* **DIRECTIONS FOR THIS TASK**
Please write out each entry below exactly as given.

* **EXTRACTED RECORDS**
Content starts
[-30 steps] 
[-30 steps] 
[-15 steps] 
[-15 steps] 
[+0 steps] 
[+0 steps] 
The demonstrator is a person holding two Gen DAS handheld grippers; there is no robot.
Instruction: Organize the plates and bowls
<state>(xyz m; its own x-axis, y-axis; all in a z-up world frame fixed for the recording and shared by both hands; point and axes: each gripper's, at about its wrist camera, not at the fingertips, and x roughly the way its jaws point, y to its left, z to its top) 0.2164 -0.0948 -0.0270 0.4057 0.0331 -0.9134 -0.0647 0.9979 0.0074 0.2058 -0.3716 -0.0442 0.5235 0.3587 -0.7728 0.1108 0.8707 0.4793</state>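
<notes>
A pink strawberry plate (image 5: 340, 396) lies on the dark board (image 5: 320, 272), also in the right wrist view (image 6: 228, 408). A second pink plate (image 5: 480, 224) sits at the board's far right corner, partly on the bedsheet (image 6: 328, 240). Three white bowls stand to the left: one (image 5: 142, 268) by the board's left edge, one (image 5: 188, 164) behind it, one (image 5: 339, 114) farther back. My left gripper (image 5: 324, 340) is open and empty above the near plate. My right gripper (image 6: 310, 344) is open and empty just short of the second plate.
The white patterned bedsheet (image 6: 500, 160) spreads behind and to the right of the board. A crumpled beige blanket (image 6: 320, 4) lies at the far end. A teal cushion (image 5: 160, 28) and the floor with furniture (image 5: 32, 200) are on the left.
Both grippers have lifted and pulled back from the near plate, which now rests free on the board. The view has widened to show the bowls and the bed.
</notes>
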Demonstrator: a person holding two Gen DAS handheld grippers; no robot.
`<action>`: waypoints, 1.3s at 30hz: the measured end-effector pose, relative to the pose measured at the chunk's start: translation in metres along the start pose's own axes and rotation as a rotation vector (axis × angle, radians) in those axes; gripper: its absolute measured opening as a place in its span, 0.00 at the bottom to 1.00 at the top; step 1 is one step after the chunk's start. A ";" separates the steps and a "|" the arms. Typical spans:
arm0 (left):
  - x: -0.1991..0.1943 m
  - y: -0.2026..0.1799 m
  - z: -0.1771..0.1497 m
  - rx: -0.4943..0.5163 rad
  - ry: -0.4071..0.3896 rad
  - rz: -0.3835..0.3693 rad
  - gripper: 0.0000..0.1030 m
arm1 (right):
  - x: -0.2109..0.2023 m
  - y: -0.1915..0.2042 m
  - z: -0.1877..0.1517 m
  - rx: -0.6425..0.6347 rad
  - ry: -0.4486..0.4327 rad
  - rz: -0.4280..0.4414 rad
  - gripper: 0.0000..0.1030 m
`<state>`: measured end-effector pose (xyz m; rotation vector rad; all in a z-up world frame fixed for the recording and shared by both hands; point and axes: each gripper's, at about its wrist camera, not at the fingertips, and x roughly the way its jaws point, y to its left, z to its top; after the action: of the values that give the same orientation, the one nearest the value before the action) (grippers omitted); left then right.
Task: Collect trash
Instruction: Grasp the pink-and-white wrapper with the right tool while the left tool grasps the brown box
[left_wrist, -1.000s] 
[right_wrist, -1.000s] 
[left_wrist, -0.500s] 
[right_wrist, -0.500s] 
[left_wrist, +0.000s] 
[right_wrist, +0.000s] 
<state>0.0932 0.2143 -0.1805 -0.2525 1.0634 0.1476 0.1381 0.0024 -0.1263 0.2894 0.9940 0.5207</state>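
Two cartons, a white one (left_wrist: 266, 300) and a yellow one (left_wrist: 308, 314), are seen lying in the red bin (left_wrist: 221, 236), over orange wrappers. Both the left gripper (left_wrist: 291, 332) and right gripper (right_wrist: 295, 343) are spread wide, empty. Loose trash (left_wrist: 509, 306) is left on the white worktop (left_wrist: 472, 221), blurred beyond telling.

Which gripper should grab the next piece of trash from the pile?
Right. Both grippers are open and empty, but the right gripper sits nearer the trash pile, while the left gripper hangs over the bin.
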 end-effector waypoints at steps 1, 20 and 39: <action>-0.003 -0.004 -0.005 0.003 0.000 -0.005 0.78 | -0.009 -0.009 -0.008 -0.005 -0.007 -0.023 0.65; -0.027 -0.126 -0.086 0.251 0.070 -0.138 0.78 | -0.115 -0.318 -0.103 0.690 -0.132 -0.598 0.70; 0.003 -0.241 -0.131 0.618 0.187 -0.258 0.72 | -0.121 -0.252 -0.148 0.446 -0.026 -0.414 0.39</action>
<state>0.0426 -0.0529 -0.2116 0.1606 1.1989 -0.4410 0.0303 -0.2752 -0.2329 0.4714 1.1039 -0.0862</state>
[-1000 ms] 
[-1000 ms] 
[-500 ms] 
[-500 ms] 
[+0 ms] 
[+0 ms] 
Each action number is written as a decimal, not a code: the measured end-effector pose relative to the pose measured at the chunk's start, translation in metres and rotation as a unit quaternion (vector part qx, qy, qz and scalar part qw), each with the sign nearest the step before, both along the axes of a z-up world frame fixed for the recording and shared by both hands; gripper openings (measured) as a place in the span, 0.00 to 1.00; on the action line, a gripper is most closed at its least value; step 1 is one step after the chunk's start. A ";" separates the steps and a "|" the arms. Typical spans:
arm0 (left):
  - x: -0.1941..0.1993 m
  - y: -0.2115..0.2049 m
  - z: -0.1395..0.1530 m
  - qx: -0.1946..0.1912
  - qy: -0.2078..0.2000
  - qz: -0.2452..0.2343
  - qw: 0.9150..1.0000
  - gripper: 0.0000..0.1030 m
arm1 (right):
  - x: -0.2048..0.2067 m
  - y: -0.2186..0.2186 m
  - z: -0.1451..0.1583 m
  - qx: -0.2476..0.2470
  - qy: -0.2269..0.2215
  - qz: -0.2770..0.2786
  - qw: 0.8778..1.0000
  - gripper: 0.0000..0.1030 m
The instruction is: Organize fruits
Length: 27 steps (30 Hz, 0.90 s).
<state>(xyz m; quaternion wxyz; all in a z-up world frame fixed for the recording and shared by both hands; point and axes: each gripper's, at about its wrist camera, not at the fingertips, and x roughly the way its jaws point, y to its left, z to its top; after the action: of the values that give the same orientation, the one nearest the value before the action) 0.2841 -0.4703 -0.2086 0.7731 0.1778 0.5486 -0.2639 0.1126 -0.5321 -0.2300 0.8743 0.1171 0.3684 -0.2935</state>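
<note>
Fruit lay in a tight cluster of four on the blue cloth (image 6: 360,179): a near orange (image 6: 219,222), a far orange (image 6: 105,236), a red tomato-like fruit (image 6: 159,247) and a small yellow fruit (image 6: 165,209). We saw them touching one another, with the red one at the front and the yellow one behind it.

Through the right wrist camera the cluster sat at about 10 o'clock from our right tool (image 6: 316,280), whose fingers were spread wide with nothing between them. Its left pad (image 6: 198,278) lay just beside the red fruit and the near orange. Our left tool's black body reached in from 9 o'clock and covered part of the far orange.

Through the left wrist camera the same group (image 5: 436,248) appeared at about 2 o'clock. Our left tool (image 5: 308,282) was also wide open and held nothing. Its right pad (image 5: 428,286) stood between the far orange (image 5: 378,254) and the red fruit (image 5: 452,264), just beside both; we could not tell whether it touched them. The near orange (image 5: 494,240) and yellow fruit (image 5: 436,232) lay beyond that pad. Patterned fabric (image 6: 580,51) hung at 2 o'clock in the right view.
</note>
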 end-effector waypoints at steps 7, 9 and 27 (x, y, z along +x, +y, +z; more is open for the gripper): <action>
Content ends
* **RESPONSE TO THIS TASK**
[-30 steps] 
[-30 steps] 
[-15 steps] 
[-15 steps] 
[+0 steps] 
[+0 steps] 
The demonstrator is a person holding two Gen DAS handheld grippers; there is no robot.
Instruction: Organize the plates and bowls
<state>(xyz m; its own x-axis, y-axis; all in a z-up world frame fixed for the recording and shared by both hands; point and axes: each gripper's, at about its wrist camera, not at the fingertips, and x roughly the way its jaws point, y to its left, z to its top) 0.2164 -0.0948 -0.0270 0.4057 0.0331 -0.9134 -0.0647 0.9979 0.0074 0.2058 -0.3716 -0.0442 0.5235 0.3587 -0.7728 0.1108 0.8707 0.4793</state>
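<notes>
A pink strawberry plate (image 5: 340, 396) lies on the dark board (image 5: 320, 272), also in the right wrist view (image 6: 228, 408). A second pink plate (image 5: 480, 224) sits at the board's far right corner, partly on the bedsheet (image 6: 328, 240). Three white bowls stand to the left: one (image 5: 142, 268) by the board's left edge, one (image 5: 188, 164) behind it, one (image 5: 339, 114) farther back. My left gripper (image 5: 324, 340) is open and empty above the near plate. My right gripper (image 6: 310, 344) is open and empty just short of the second plate.
The white patterned bedsheet (image 6: 500, 160) spreads behind and to the right of the board. A crumpled beige blanket (image 6: 320, 4) lies at the far end. A teal cushion (image 5: 160, 28) and the floor with furniture (image 5: 32, 200) are on the left.
Both grippers have lifted and pulled back from the near plate, which now rests free on the board. The view has widened to show the bowls and the bed.
</notes>
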Demonstrator: a person holding two Gen DAS handheld grippers; no robot.
`<action>`: waypoints, 1.3s at 30hz: the measured end-effector pose, relative to the pose measured at the chunk's start: translation in metres along the start pose's own axes and rotation as a rotation vector (axis × angle, radians) in those axes; gripper: its absolute measured opening as a place in its span, 0.00 at the bottom to 1.00 at the top; step 1 is one step after the chunk's start. A ";" separates the steps and a "|" the arms. Typical spans:
arm0 (left):
  - x: -0.1991..0.1943 m
  - y: -0.2026..0.1799 m
  - z: -0.1771..0.1497 m
  - rx: -0.4943..0.5163 rad
  - ry: -0.4071..0.3896 rad
  - rz: -0.3835..0.3693 rad
  - gripper: 0.0000..0.1030 m
arm1 (right):
  - x: -0.2109..0.2023 m
  - y: -0.1915..0.2042 m
  - z: -0.1877..0.1517 m
  - rx: -0.6425..0.6347 rad
  - ry: -0.4486..0.4327 rad
  - rz: -0.4280..0.4414 rad
  - gripper: 0.0000..0.1030 m
`<state>`: measured end-effector pose (xyz m; rotation vector rad; all in a z-up world frame fixed for the recording and shared by both hands; point and axes: each gripper's, at about its wrist camera, not at the fingertips, and x roughly the way its jaws point, y to its left, z to its top; after the action: of the values that give the same orientation, the one nearest the value before the action) (grippers omitted); left then right.
Task: Collect trash
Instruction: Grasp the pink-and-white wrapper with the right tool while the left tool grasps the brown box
[left_wrist, -1.000s] 
[right_wrist, -1.000s] 
[left_wrist, -0.500s] 
[right_wrist, -0.500s] 
[left_wrist, +0.000s] 
[right_wrist, +0.000s] 
<state>0.0932 0.2143 -0.1805 -0.2525 1.0634 0.1476 0.1381 0.0024 -0.1263 0.2894 0.9940 0.5207</state>
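Two cartons, a white one (left_wrist: 266, 300) and a yellow one (left_wrist: 308, 314), are seen lying in the red bin (left_wrist: 221, 236), over orange wrappers. Both the left gripper (left_wrist: 291, 332) and right gripper (right_wrist: 295, 343) are spread wide, empty. Loose trash (left_wrist: 509, 306) is left on the white worktop (left_wrist: 472, 221), blurred beyond telling.

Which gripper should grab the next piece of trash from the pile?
Right. Both grippers are open and empty, but the right gripper sits nearer the trash pile, while the left gripper hangs over the bin.
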 end-effector waypoints at steps 1, 20 and 39: <action>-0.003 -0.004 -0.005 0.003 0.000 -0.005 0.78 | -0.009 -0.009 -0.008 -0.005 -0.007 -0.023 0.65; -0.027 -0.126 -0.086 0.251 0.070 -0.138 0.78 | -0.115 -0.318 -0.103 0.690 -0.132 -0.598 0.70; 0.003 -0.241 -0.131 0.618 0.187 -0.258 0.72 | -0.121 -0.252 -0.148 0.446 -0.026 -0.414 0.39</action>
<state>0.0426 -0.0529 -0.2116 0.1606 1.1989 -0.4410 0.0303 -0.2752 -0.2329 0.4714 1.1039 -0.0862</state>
[-1000 ms] 
[-1000 ms] 
[-500 ms] 
[-500 ms] 
[+0 ms] 
[+0 ms] 
Each action number is written as a decimal, not a code: the measured end-effector pose relative to the pose measured at the chunk's start, translation in metres and rotation as a unit quaternion (vector part qx, qy, qz and scalar part qw), each with the sign nearest the step before, both along the axes of a z-up world frame fixed for the recording and shared by both hands; gripper openings (measured) as a place in the span, 0.00 to 1.00; on the action line, a gripper is most closed at its least value; step 1 is one step after the chunk's start. A ";" separates the steps and a "|" the arms. Typical spans:
arm0 (left):
  - x: -0.1941..0.1993 m
  - y: -0.2115..0.2049 m
  - z: -0.1395..0.1530 m
  - qx: -0.1946..0.1912
  - qy: -0.2078..0.2000
  - qz: -0.2452..0.2343
  - qw: 0.9150..1.0000
  - gripper: 0.0000..0.1030 m
arm1 (right):
  - x: -0.2048..0.2067 m
  - y: -0.2186..0.2186 m
  - z: -0.1451..0.1583 m
  - qx: -0.2476..0.2470
  - qy: -0.2269..0.2215
  - qz: -0.2770..0.2786
  - qw: 0.8778..1.0000
  - gripper: 0.0000..0.1030 m
The instruction is: Organize fruits
Length: 27 steps (30 Hz, 0.90 s).
<state>(xyz m; quaternion wxyz; all in a z-up world frame fixed for the recording and shared by both hands; point and axes: each gripper's, at about its wrist camera, not at the fingertips, and x roughly the way its jaws point, y to its left, z to its top; after the action: of the values that give the same orientation, the one nearest the value before the action) 0.2841 -0.4703 -0.2086 0.7731 0.1778 0.5486 -0.2639 0.1126 -0.5321 -0.2300 0.8743 0.1171 0.3684 -0.2935</state>
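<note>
Fruit lay in a tight cluster of four on the blue cloth (image 6: 360,179): a near orange (image 6: 219,222), a far orange (image 6: 105,236), a red tomato-like fruit (image 6: 159,247) and a small yellow fruit (image 6: 165,209). We saw them touching one another, with the red one at the front and the yellow one behind it.

Through the right wrist camera the cluster sat at about 10 o'clock from our right tool (image 6: 316,280), whose fingers were spread wide with nothing between them. Its left pad (image 6: 198,278) lay just beside the red fruit and the near orange. Our left tool's black body reached in from 9 o'clock and covered part of the far orange.

Through the left wrist camera the same group (image 5: 436,248) appeared at about 2 o'clock. Our left tool (image 5: 308,282) was also wide open and held nothing. Its right pad (image 5: 428,286) stood between the far orange (image 5: 378,254) and the red fruit (image 5: 452,264), just beside both; we could not tell whether it touched them. The near orange (image 5: 494,240) and yellow fruit (image 5: 436,232) lay beyond that pad. Patterned fabric (image 6: 580,51) hung at 2 o'clock in the right view.
</note>
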 end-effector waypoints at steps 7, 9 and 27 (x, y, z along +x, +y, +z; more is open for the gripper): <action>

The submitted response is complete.